Section 1981 has also been invoked to vindicate housing rights, e.g.,
Marable v. H. Walker & Associates, 644 F.2d 390 (5th Cir. 1981), In
Marable, however, the plaintiff alleged that defendants refused to rent
an available apartment to him because of his race. The interference with
Marable's right to make a rental contract was clear. In the instant
case, however, it is difficult to ascertain what sort of contract rights
DeSitter has violated. It might be intended that DeSitter's firebombing
of Stackhouse's car interfered with the latter's housing contract, by
forcing him to park further from his home and making him afraid to enter
his hallway. But we have found no precedent to support such a broad
reading of § 1981, and Stackhouse offers no explanation as to how his
claims might be actionable under this provision.
Since Jones v. Alfred H. Mayer Co., 392 U.S. 409, 88 S.Ct. 2186, 20
L.Ed.2d 1189 (1968), it has been clear that § 1982 bars all racial
discrimination, public as well as private, with respect to the rights
enumerated therein. Id. at 413, 88 S.Ct. 2189. But that statute ensures
that all citizens will have the same rights as white citizens to
inherit, purchase, lease, sell, hold and convey real and personal
property. Thus, refusal to sell property based upon race has been held to
violate this section, id. And courts have held a claim that an eviction
was racially motivated stated a cause of action under § 1982. Gore
v. Turner, 563 F.2d 159 (5th Cir. 1977). Charging a black buyer an
unreasonably high price for a home where a dual housing market exists due
to racial segregation also violates this section, Clark v. Universal
Builders, 501 F.2d 324 (7th Cir. 1974), cert. denied, 419 U.S. 1070, 95
S.Ct. 657, 42 L.Ed.2d 666 (1974). But an examination of Stackhouse's
complaint fails to reveal how DeSitter, has deprived him of his right to
inherit, purchase, lease, sell, hold or convey personal property. Perhaps
Stackhouse is arguing that the firebombing of his car deprived him of his
rights to lease his apartment. Once again, Stackhouse cites no authority
for the proposition that his claims against DeSitter violate this
section. We have found no such authority. Moreover, nothing in the
legislative history of § 1982 justifies construing this section
broadly enough to encompass the conduct at issue here.

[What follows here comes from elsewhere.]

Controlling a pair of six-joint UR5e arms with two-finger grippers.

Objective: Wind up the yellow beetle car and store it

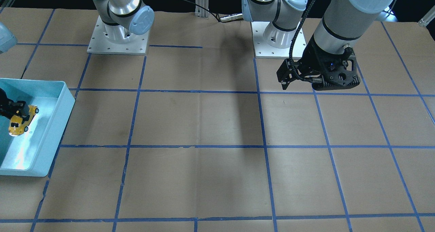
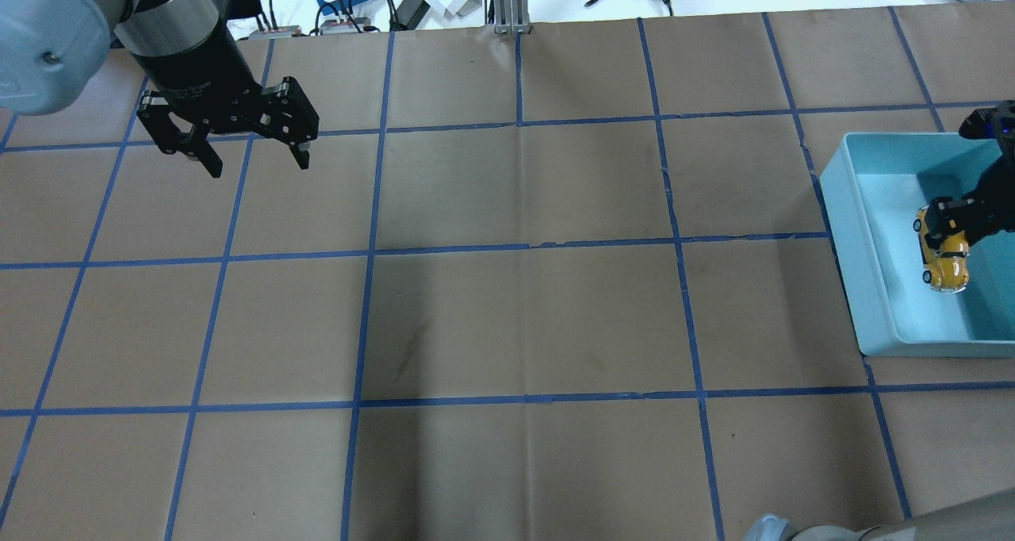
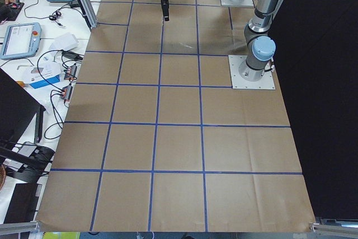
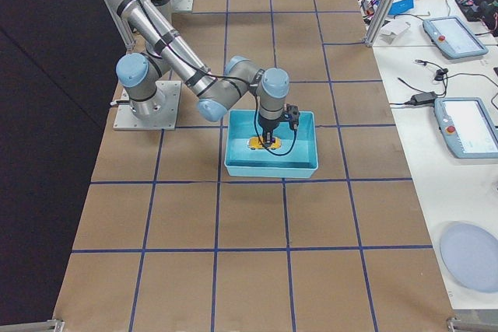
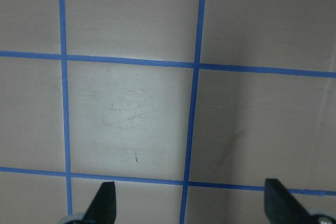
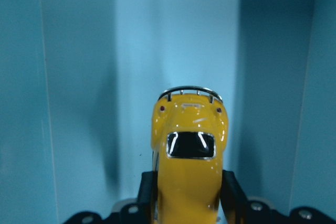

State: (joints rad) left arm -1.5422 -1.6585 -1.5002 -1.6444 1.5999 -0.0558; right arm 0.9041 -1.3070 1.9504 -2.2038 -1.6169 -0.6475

Sections 8604 and 8617 of the Civil
Rights Act of 1968
According to § 3617, it is unlawful to coerce, intimidate, threaten
or interfere with the exercise of any rights granted by § 3604.*fn4
Section 3604 in turn makes unlawful a variety of practices, including,
inter alia, refusal to sell, rent or otherwise make unavailable a
dwelling because of race, discrimination in the provisions of services or
facilities in connection with sales or rentals, the publishing of
statements indicating a preference or limitation based upon race and
false representation that a dwelling is not available because of race.
The conduct by DeSitter of which Stackhouse complains does not fall into
any of the proscribed practices outlined in § 3604, and we have found
no support for the proposition that the acts of DeSitter would be
actionable under § 3617 in either case law or legislative history.*fn5
The statutes under which DeSitter has brought his complaint do not
provide a federal remedy for the wrongs he has suffered.*fn6
Accordingly, DeSitter's motion for summary judgment is granted, and
Stackhouse's motion for summary judgment is denied. It is so ordered.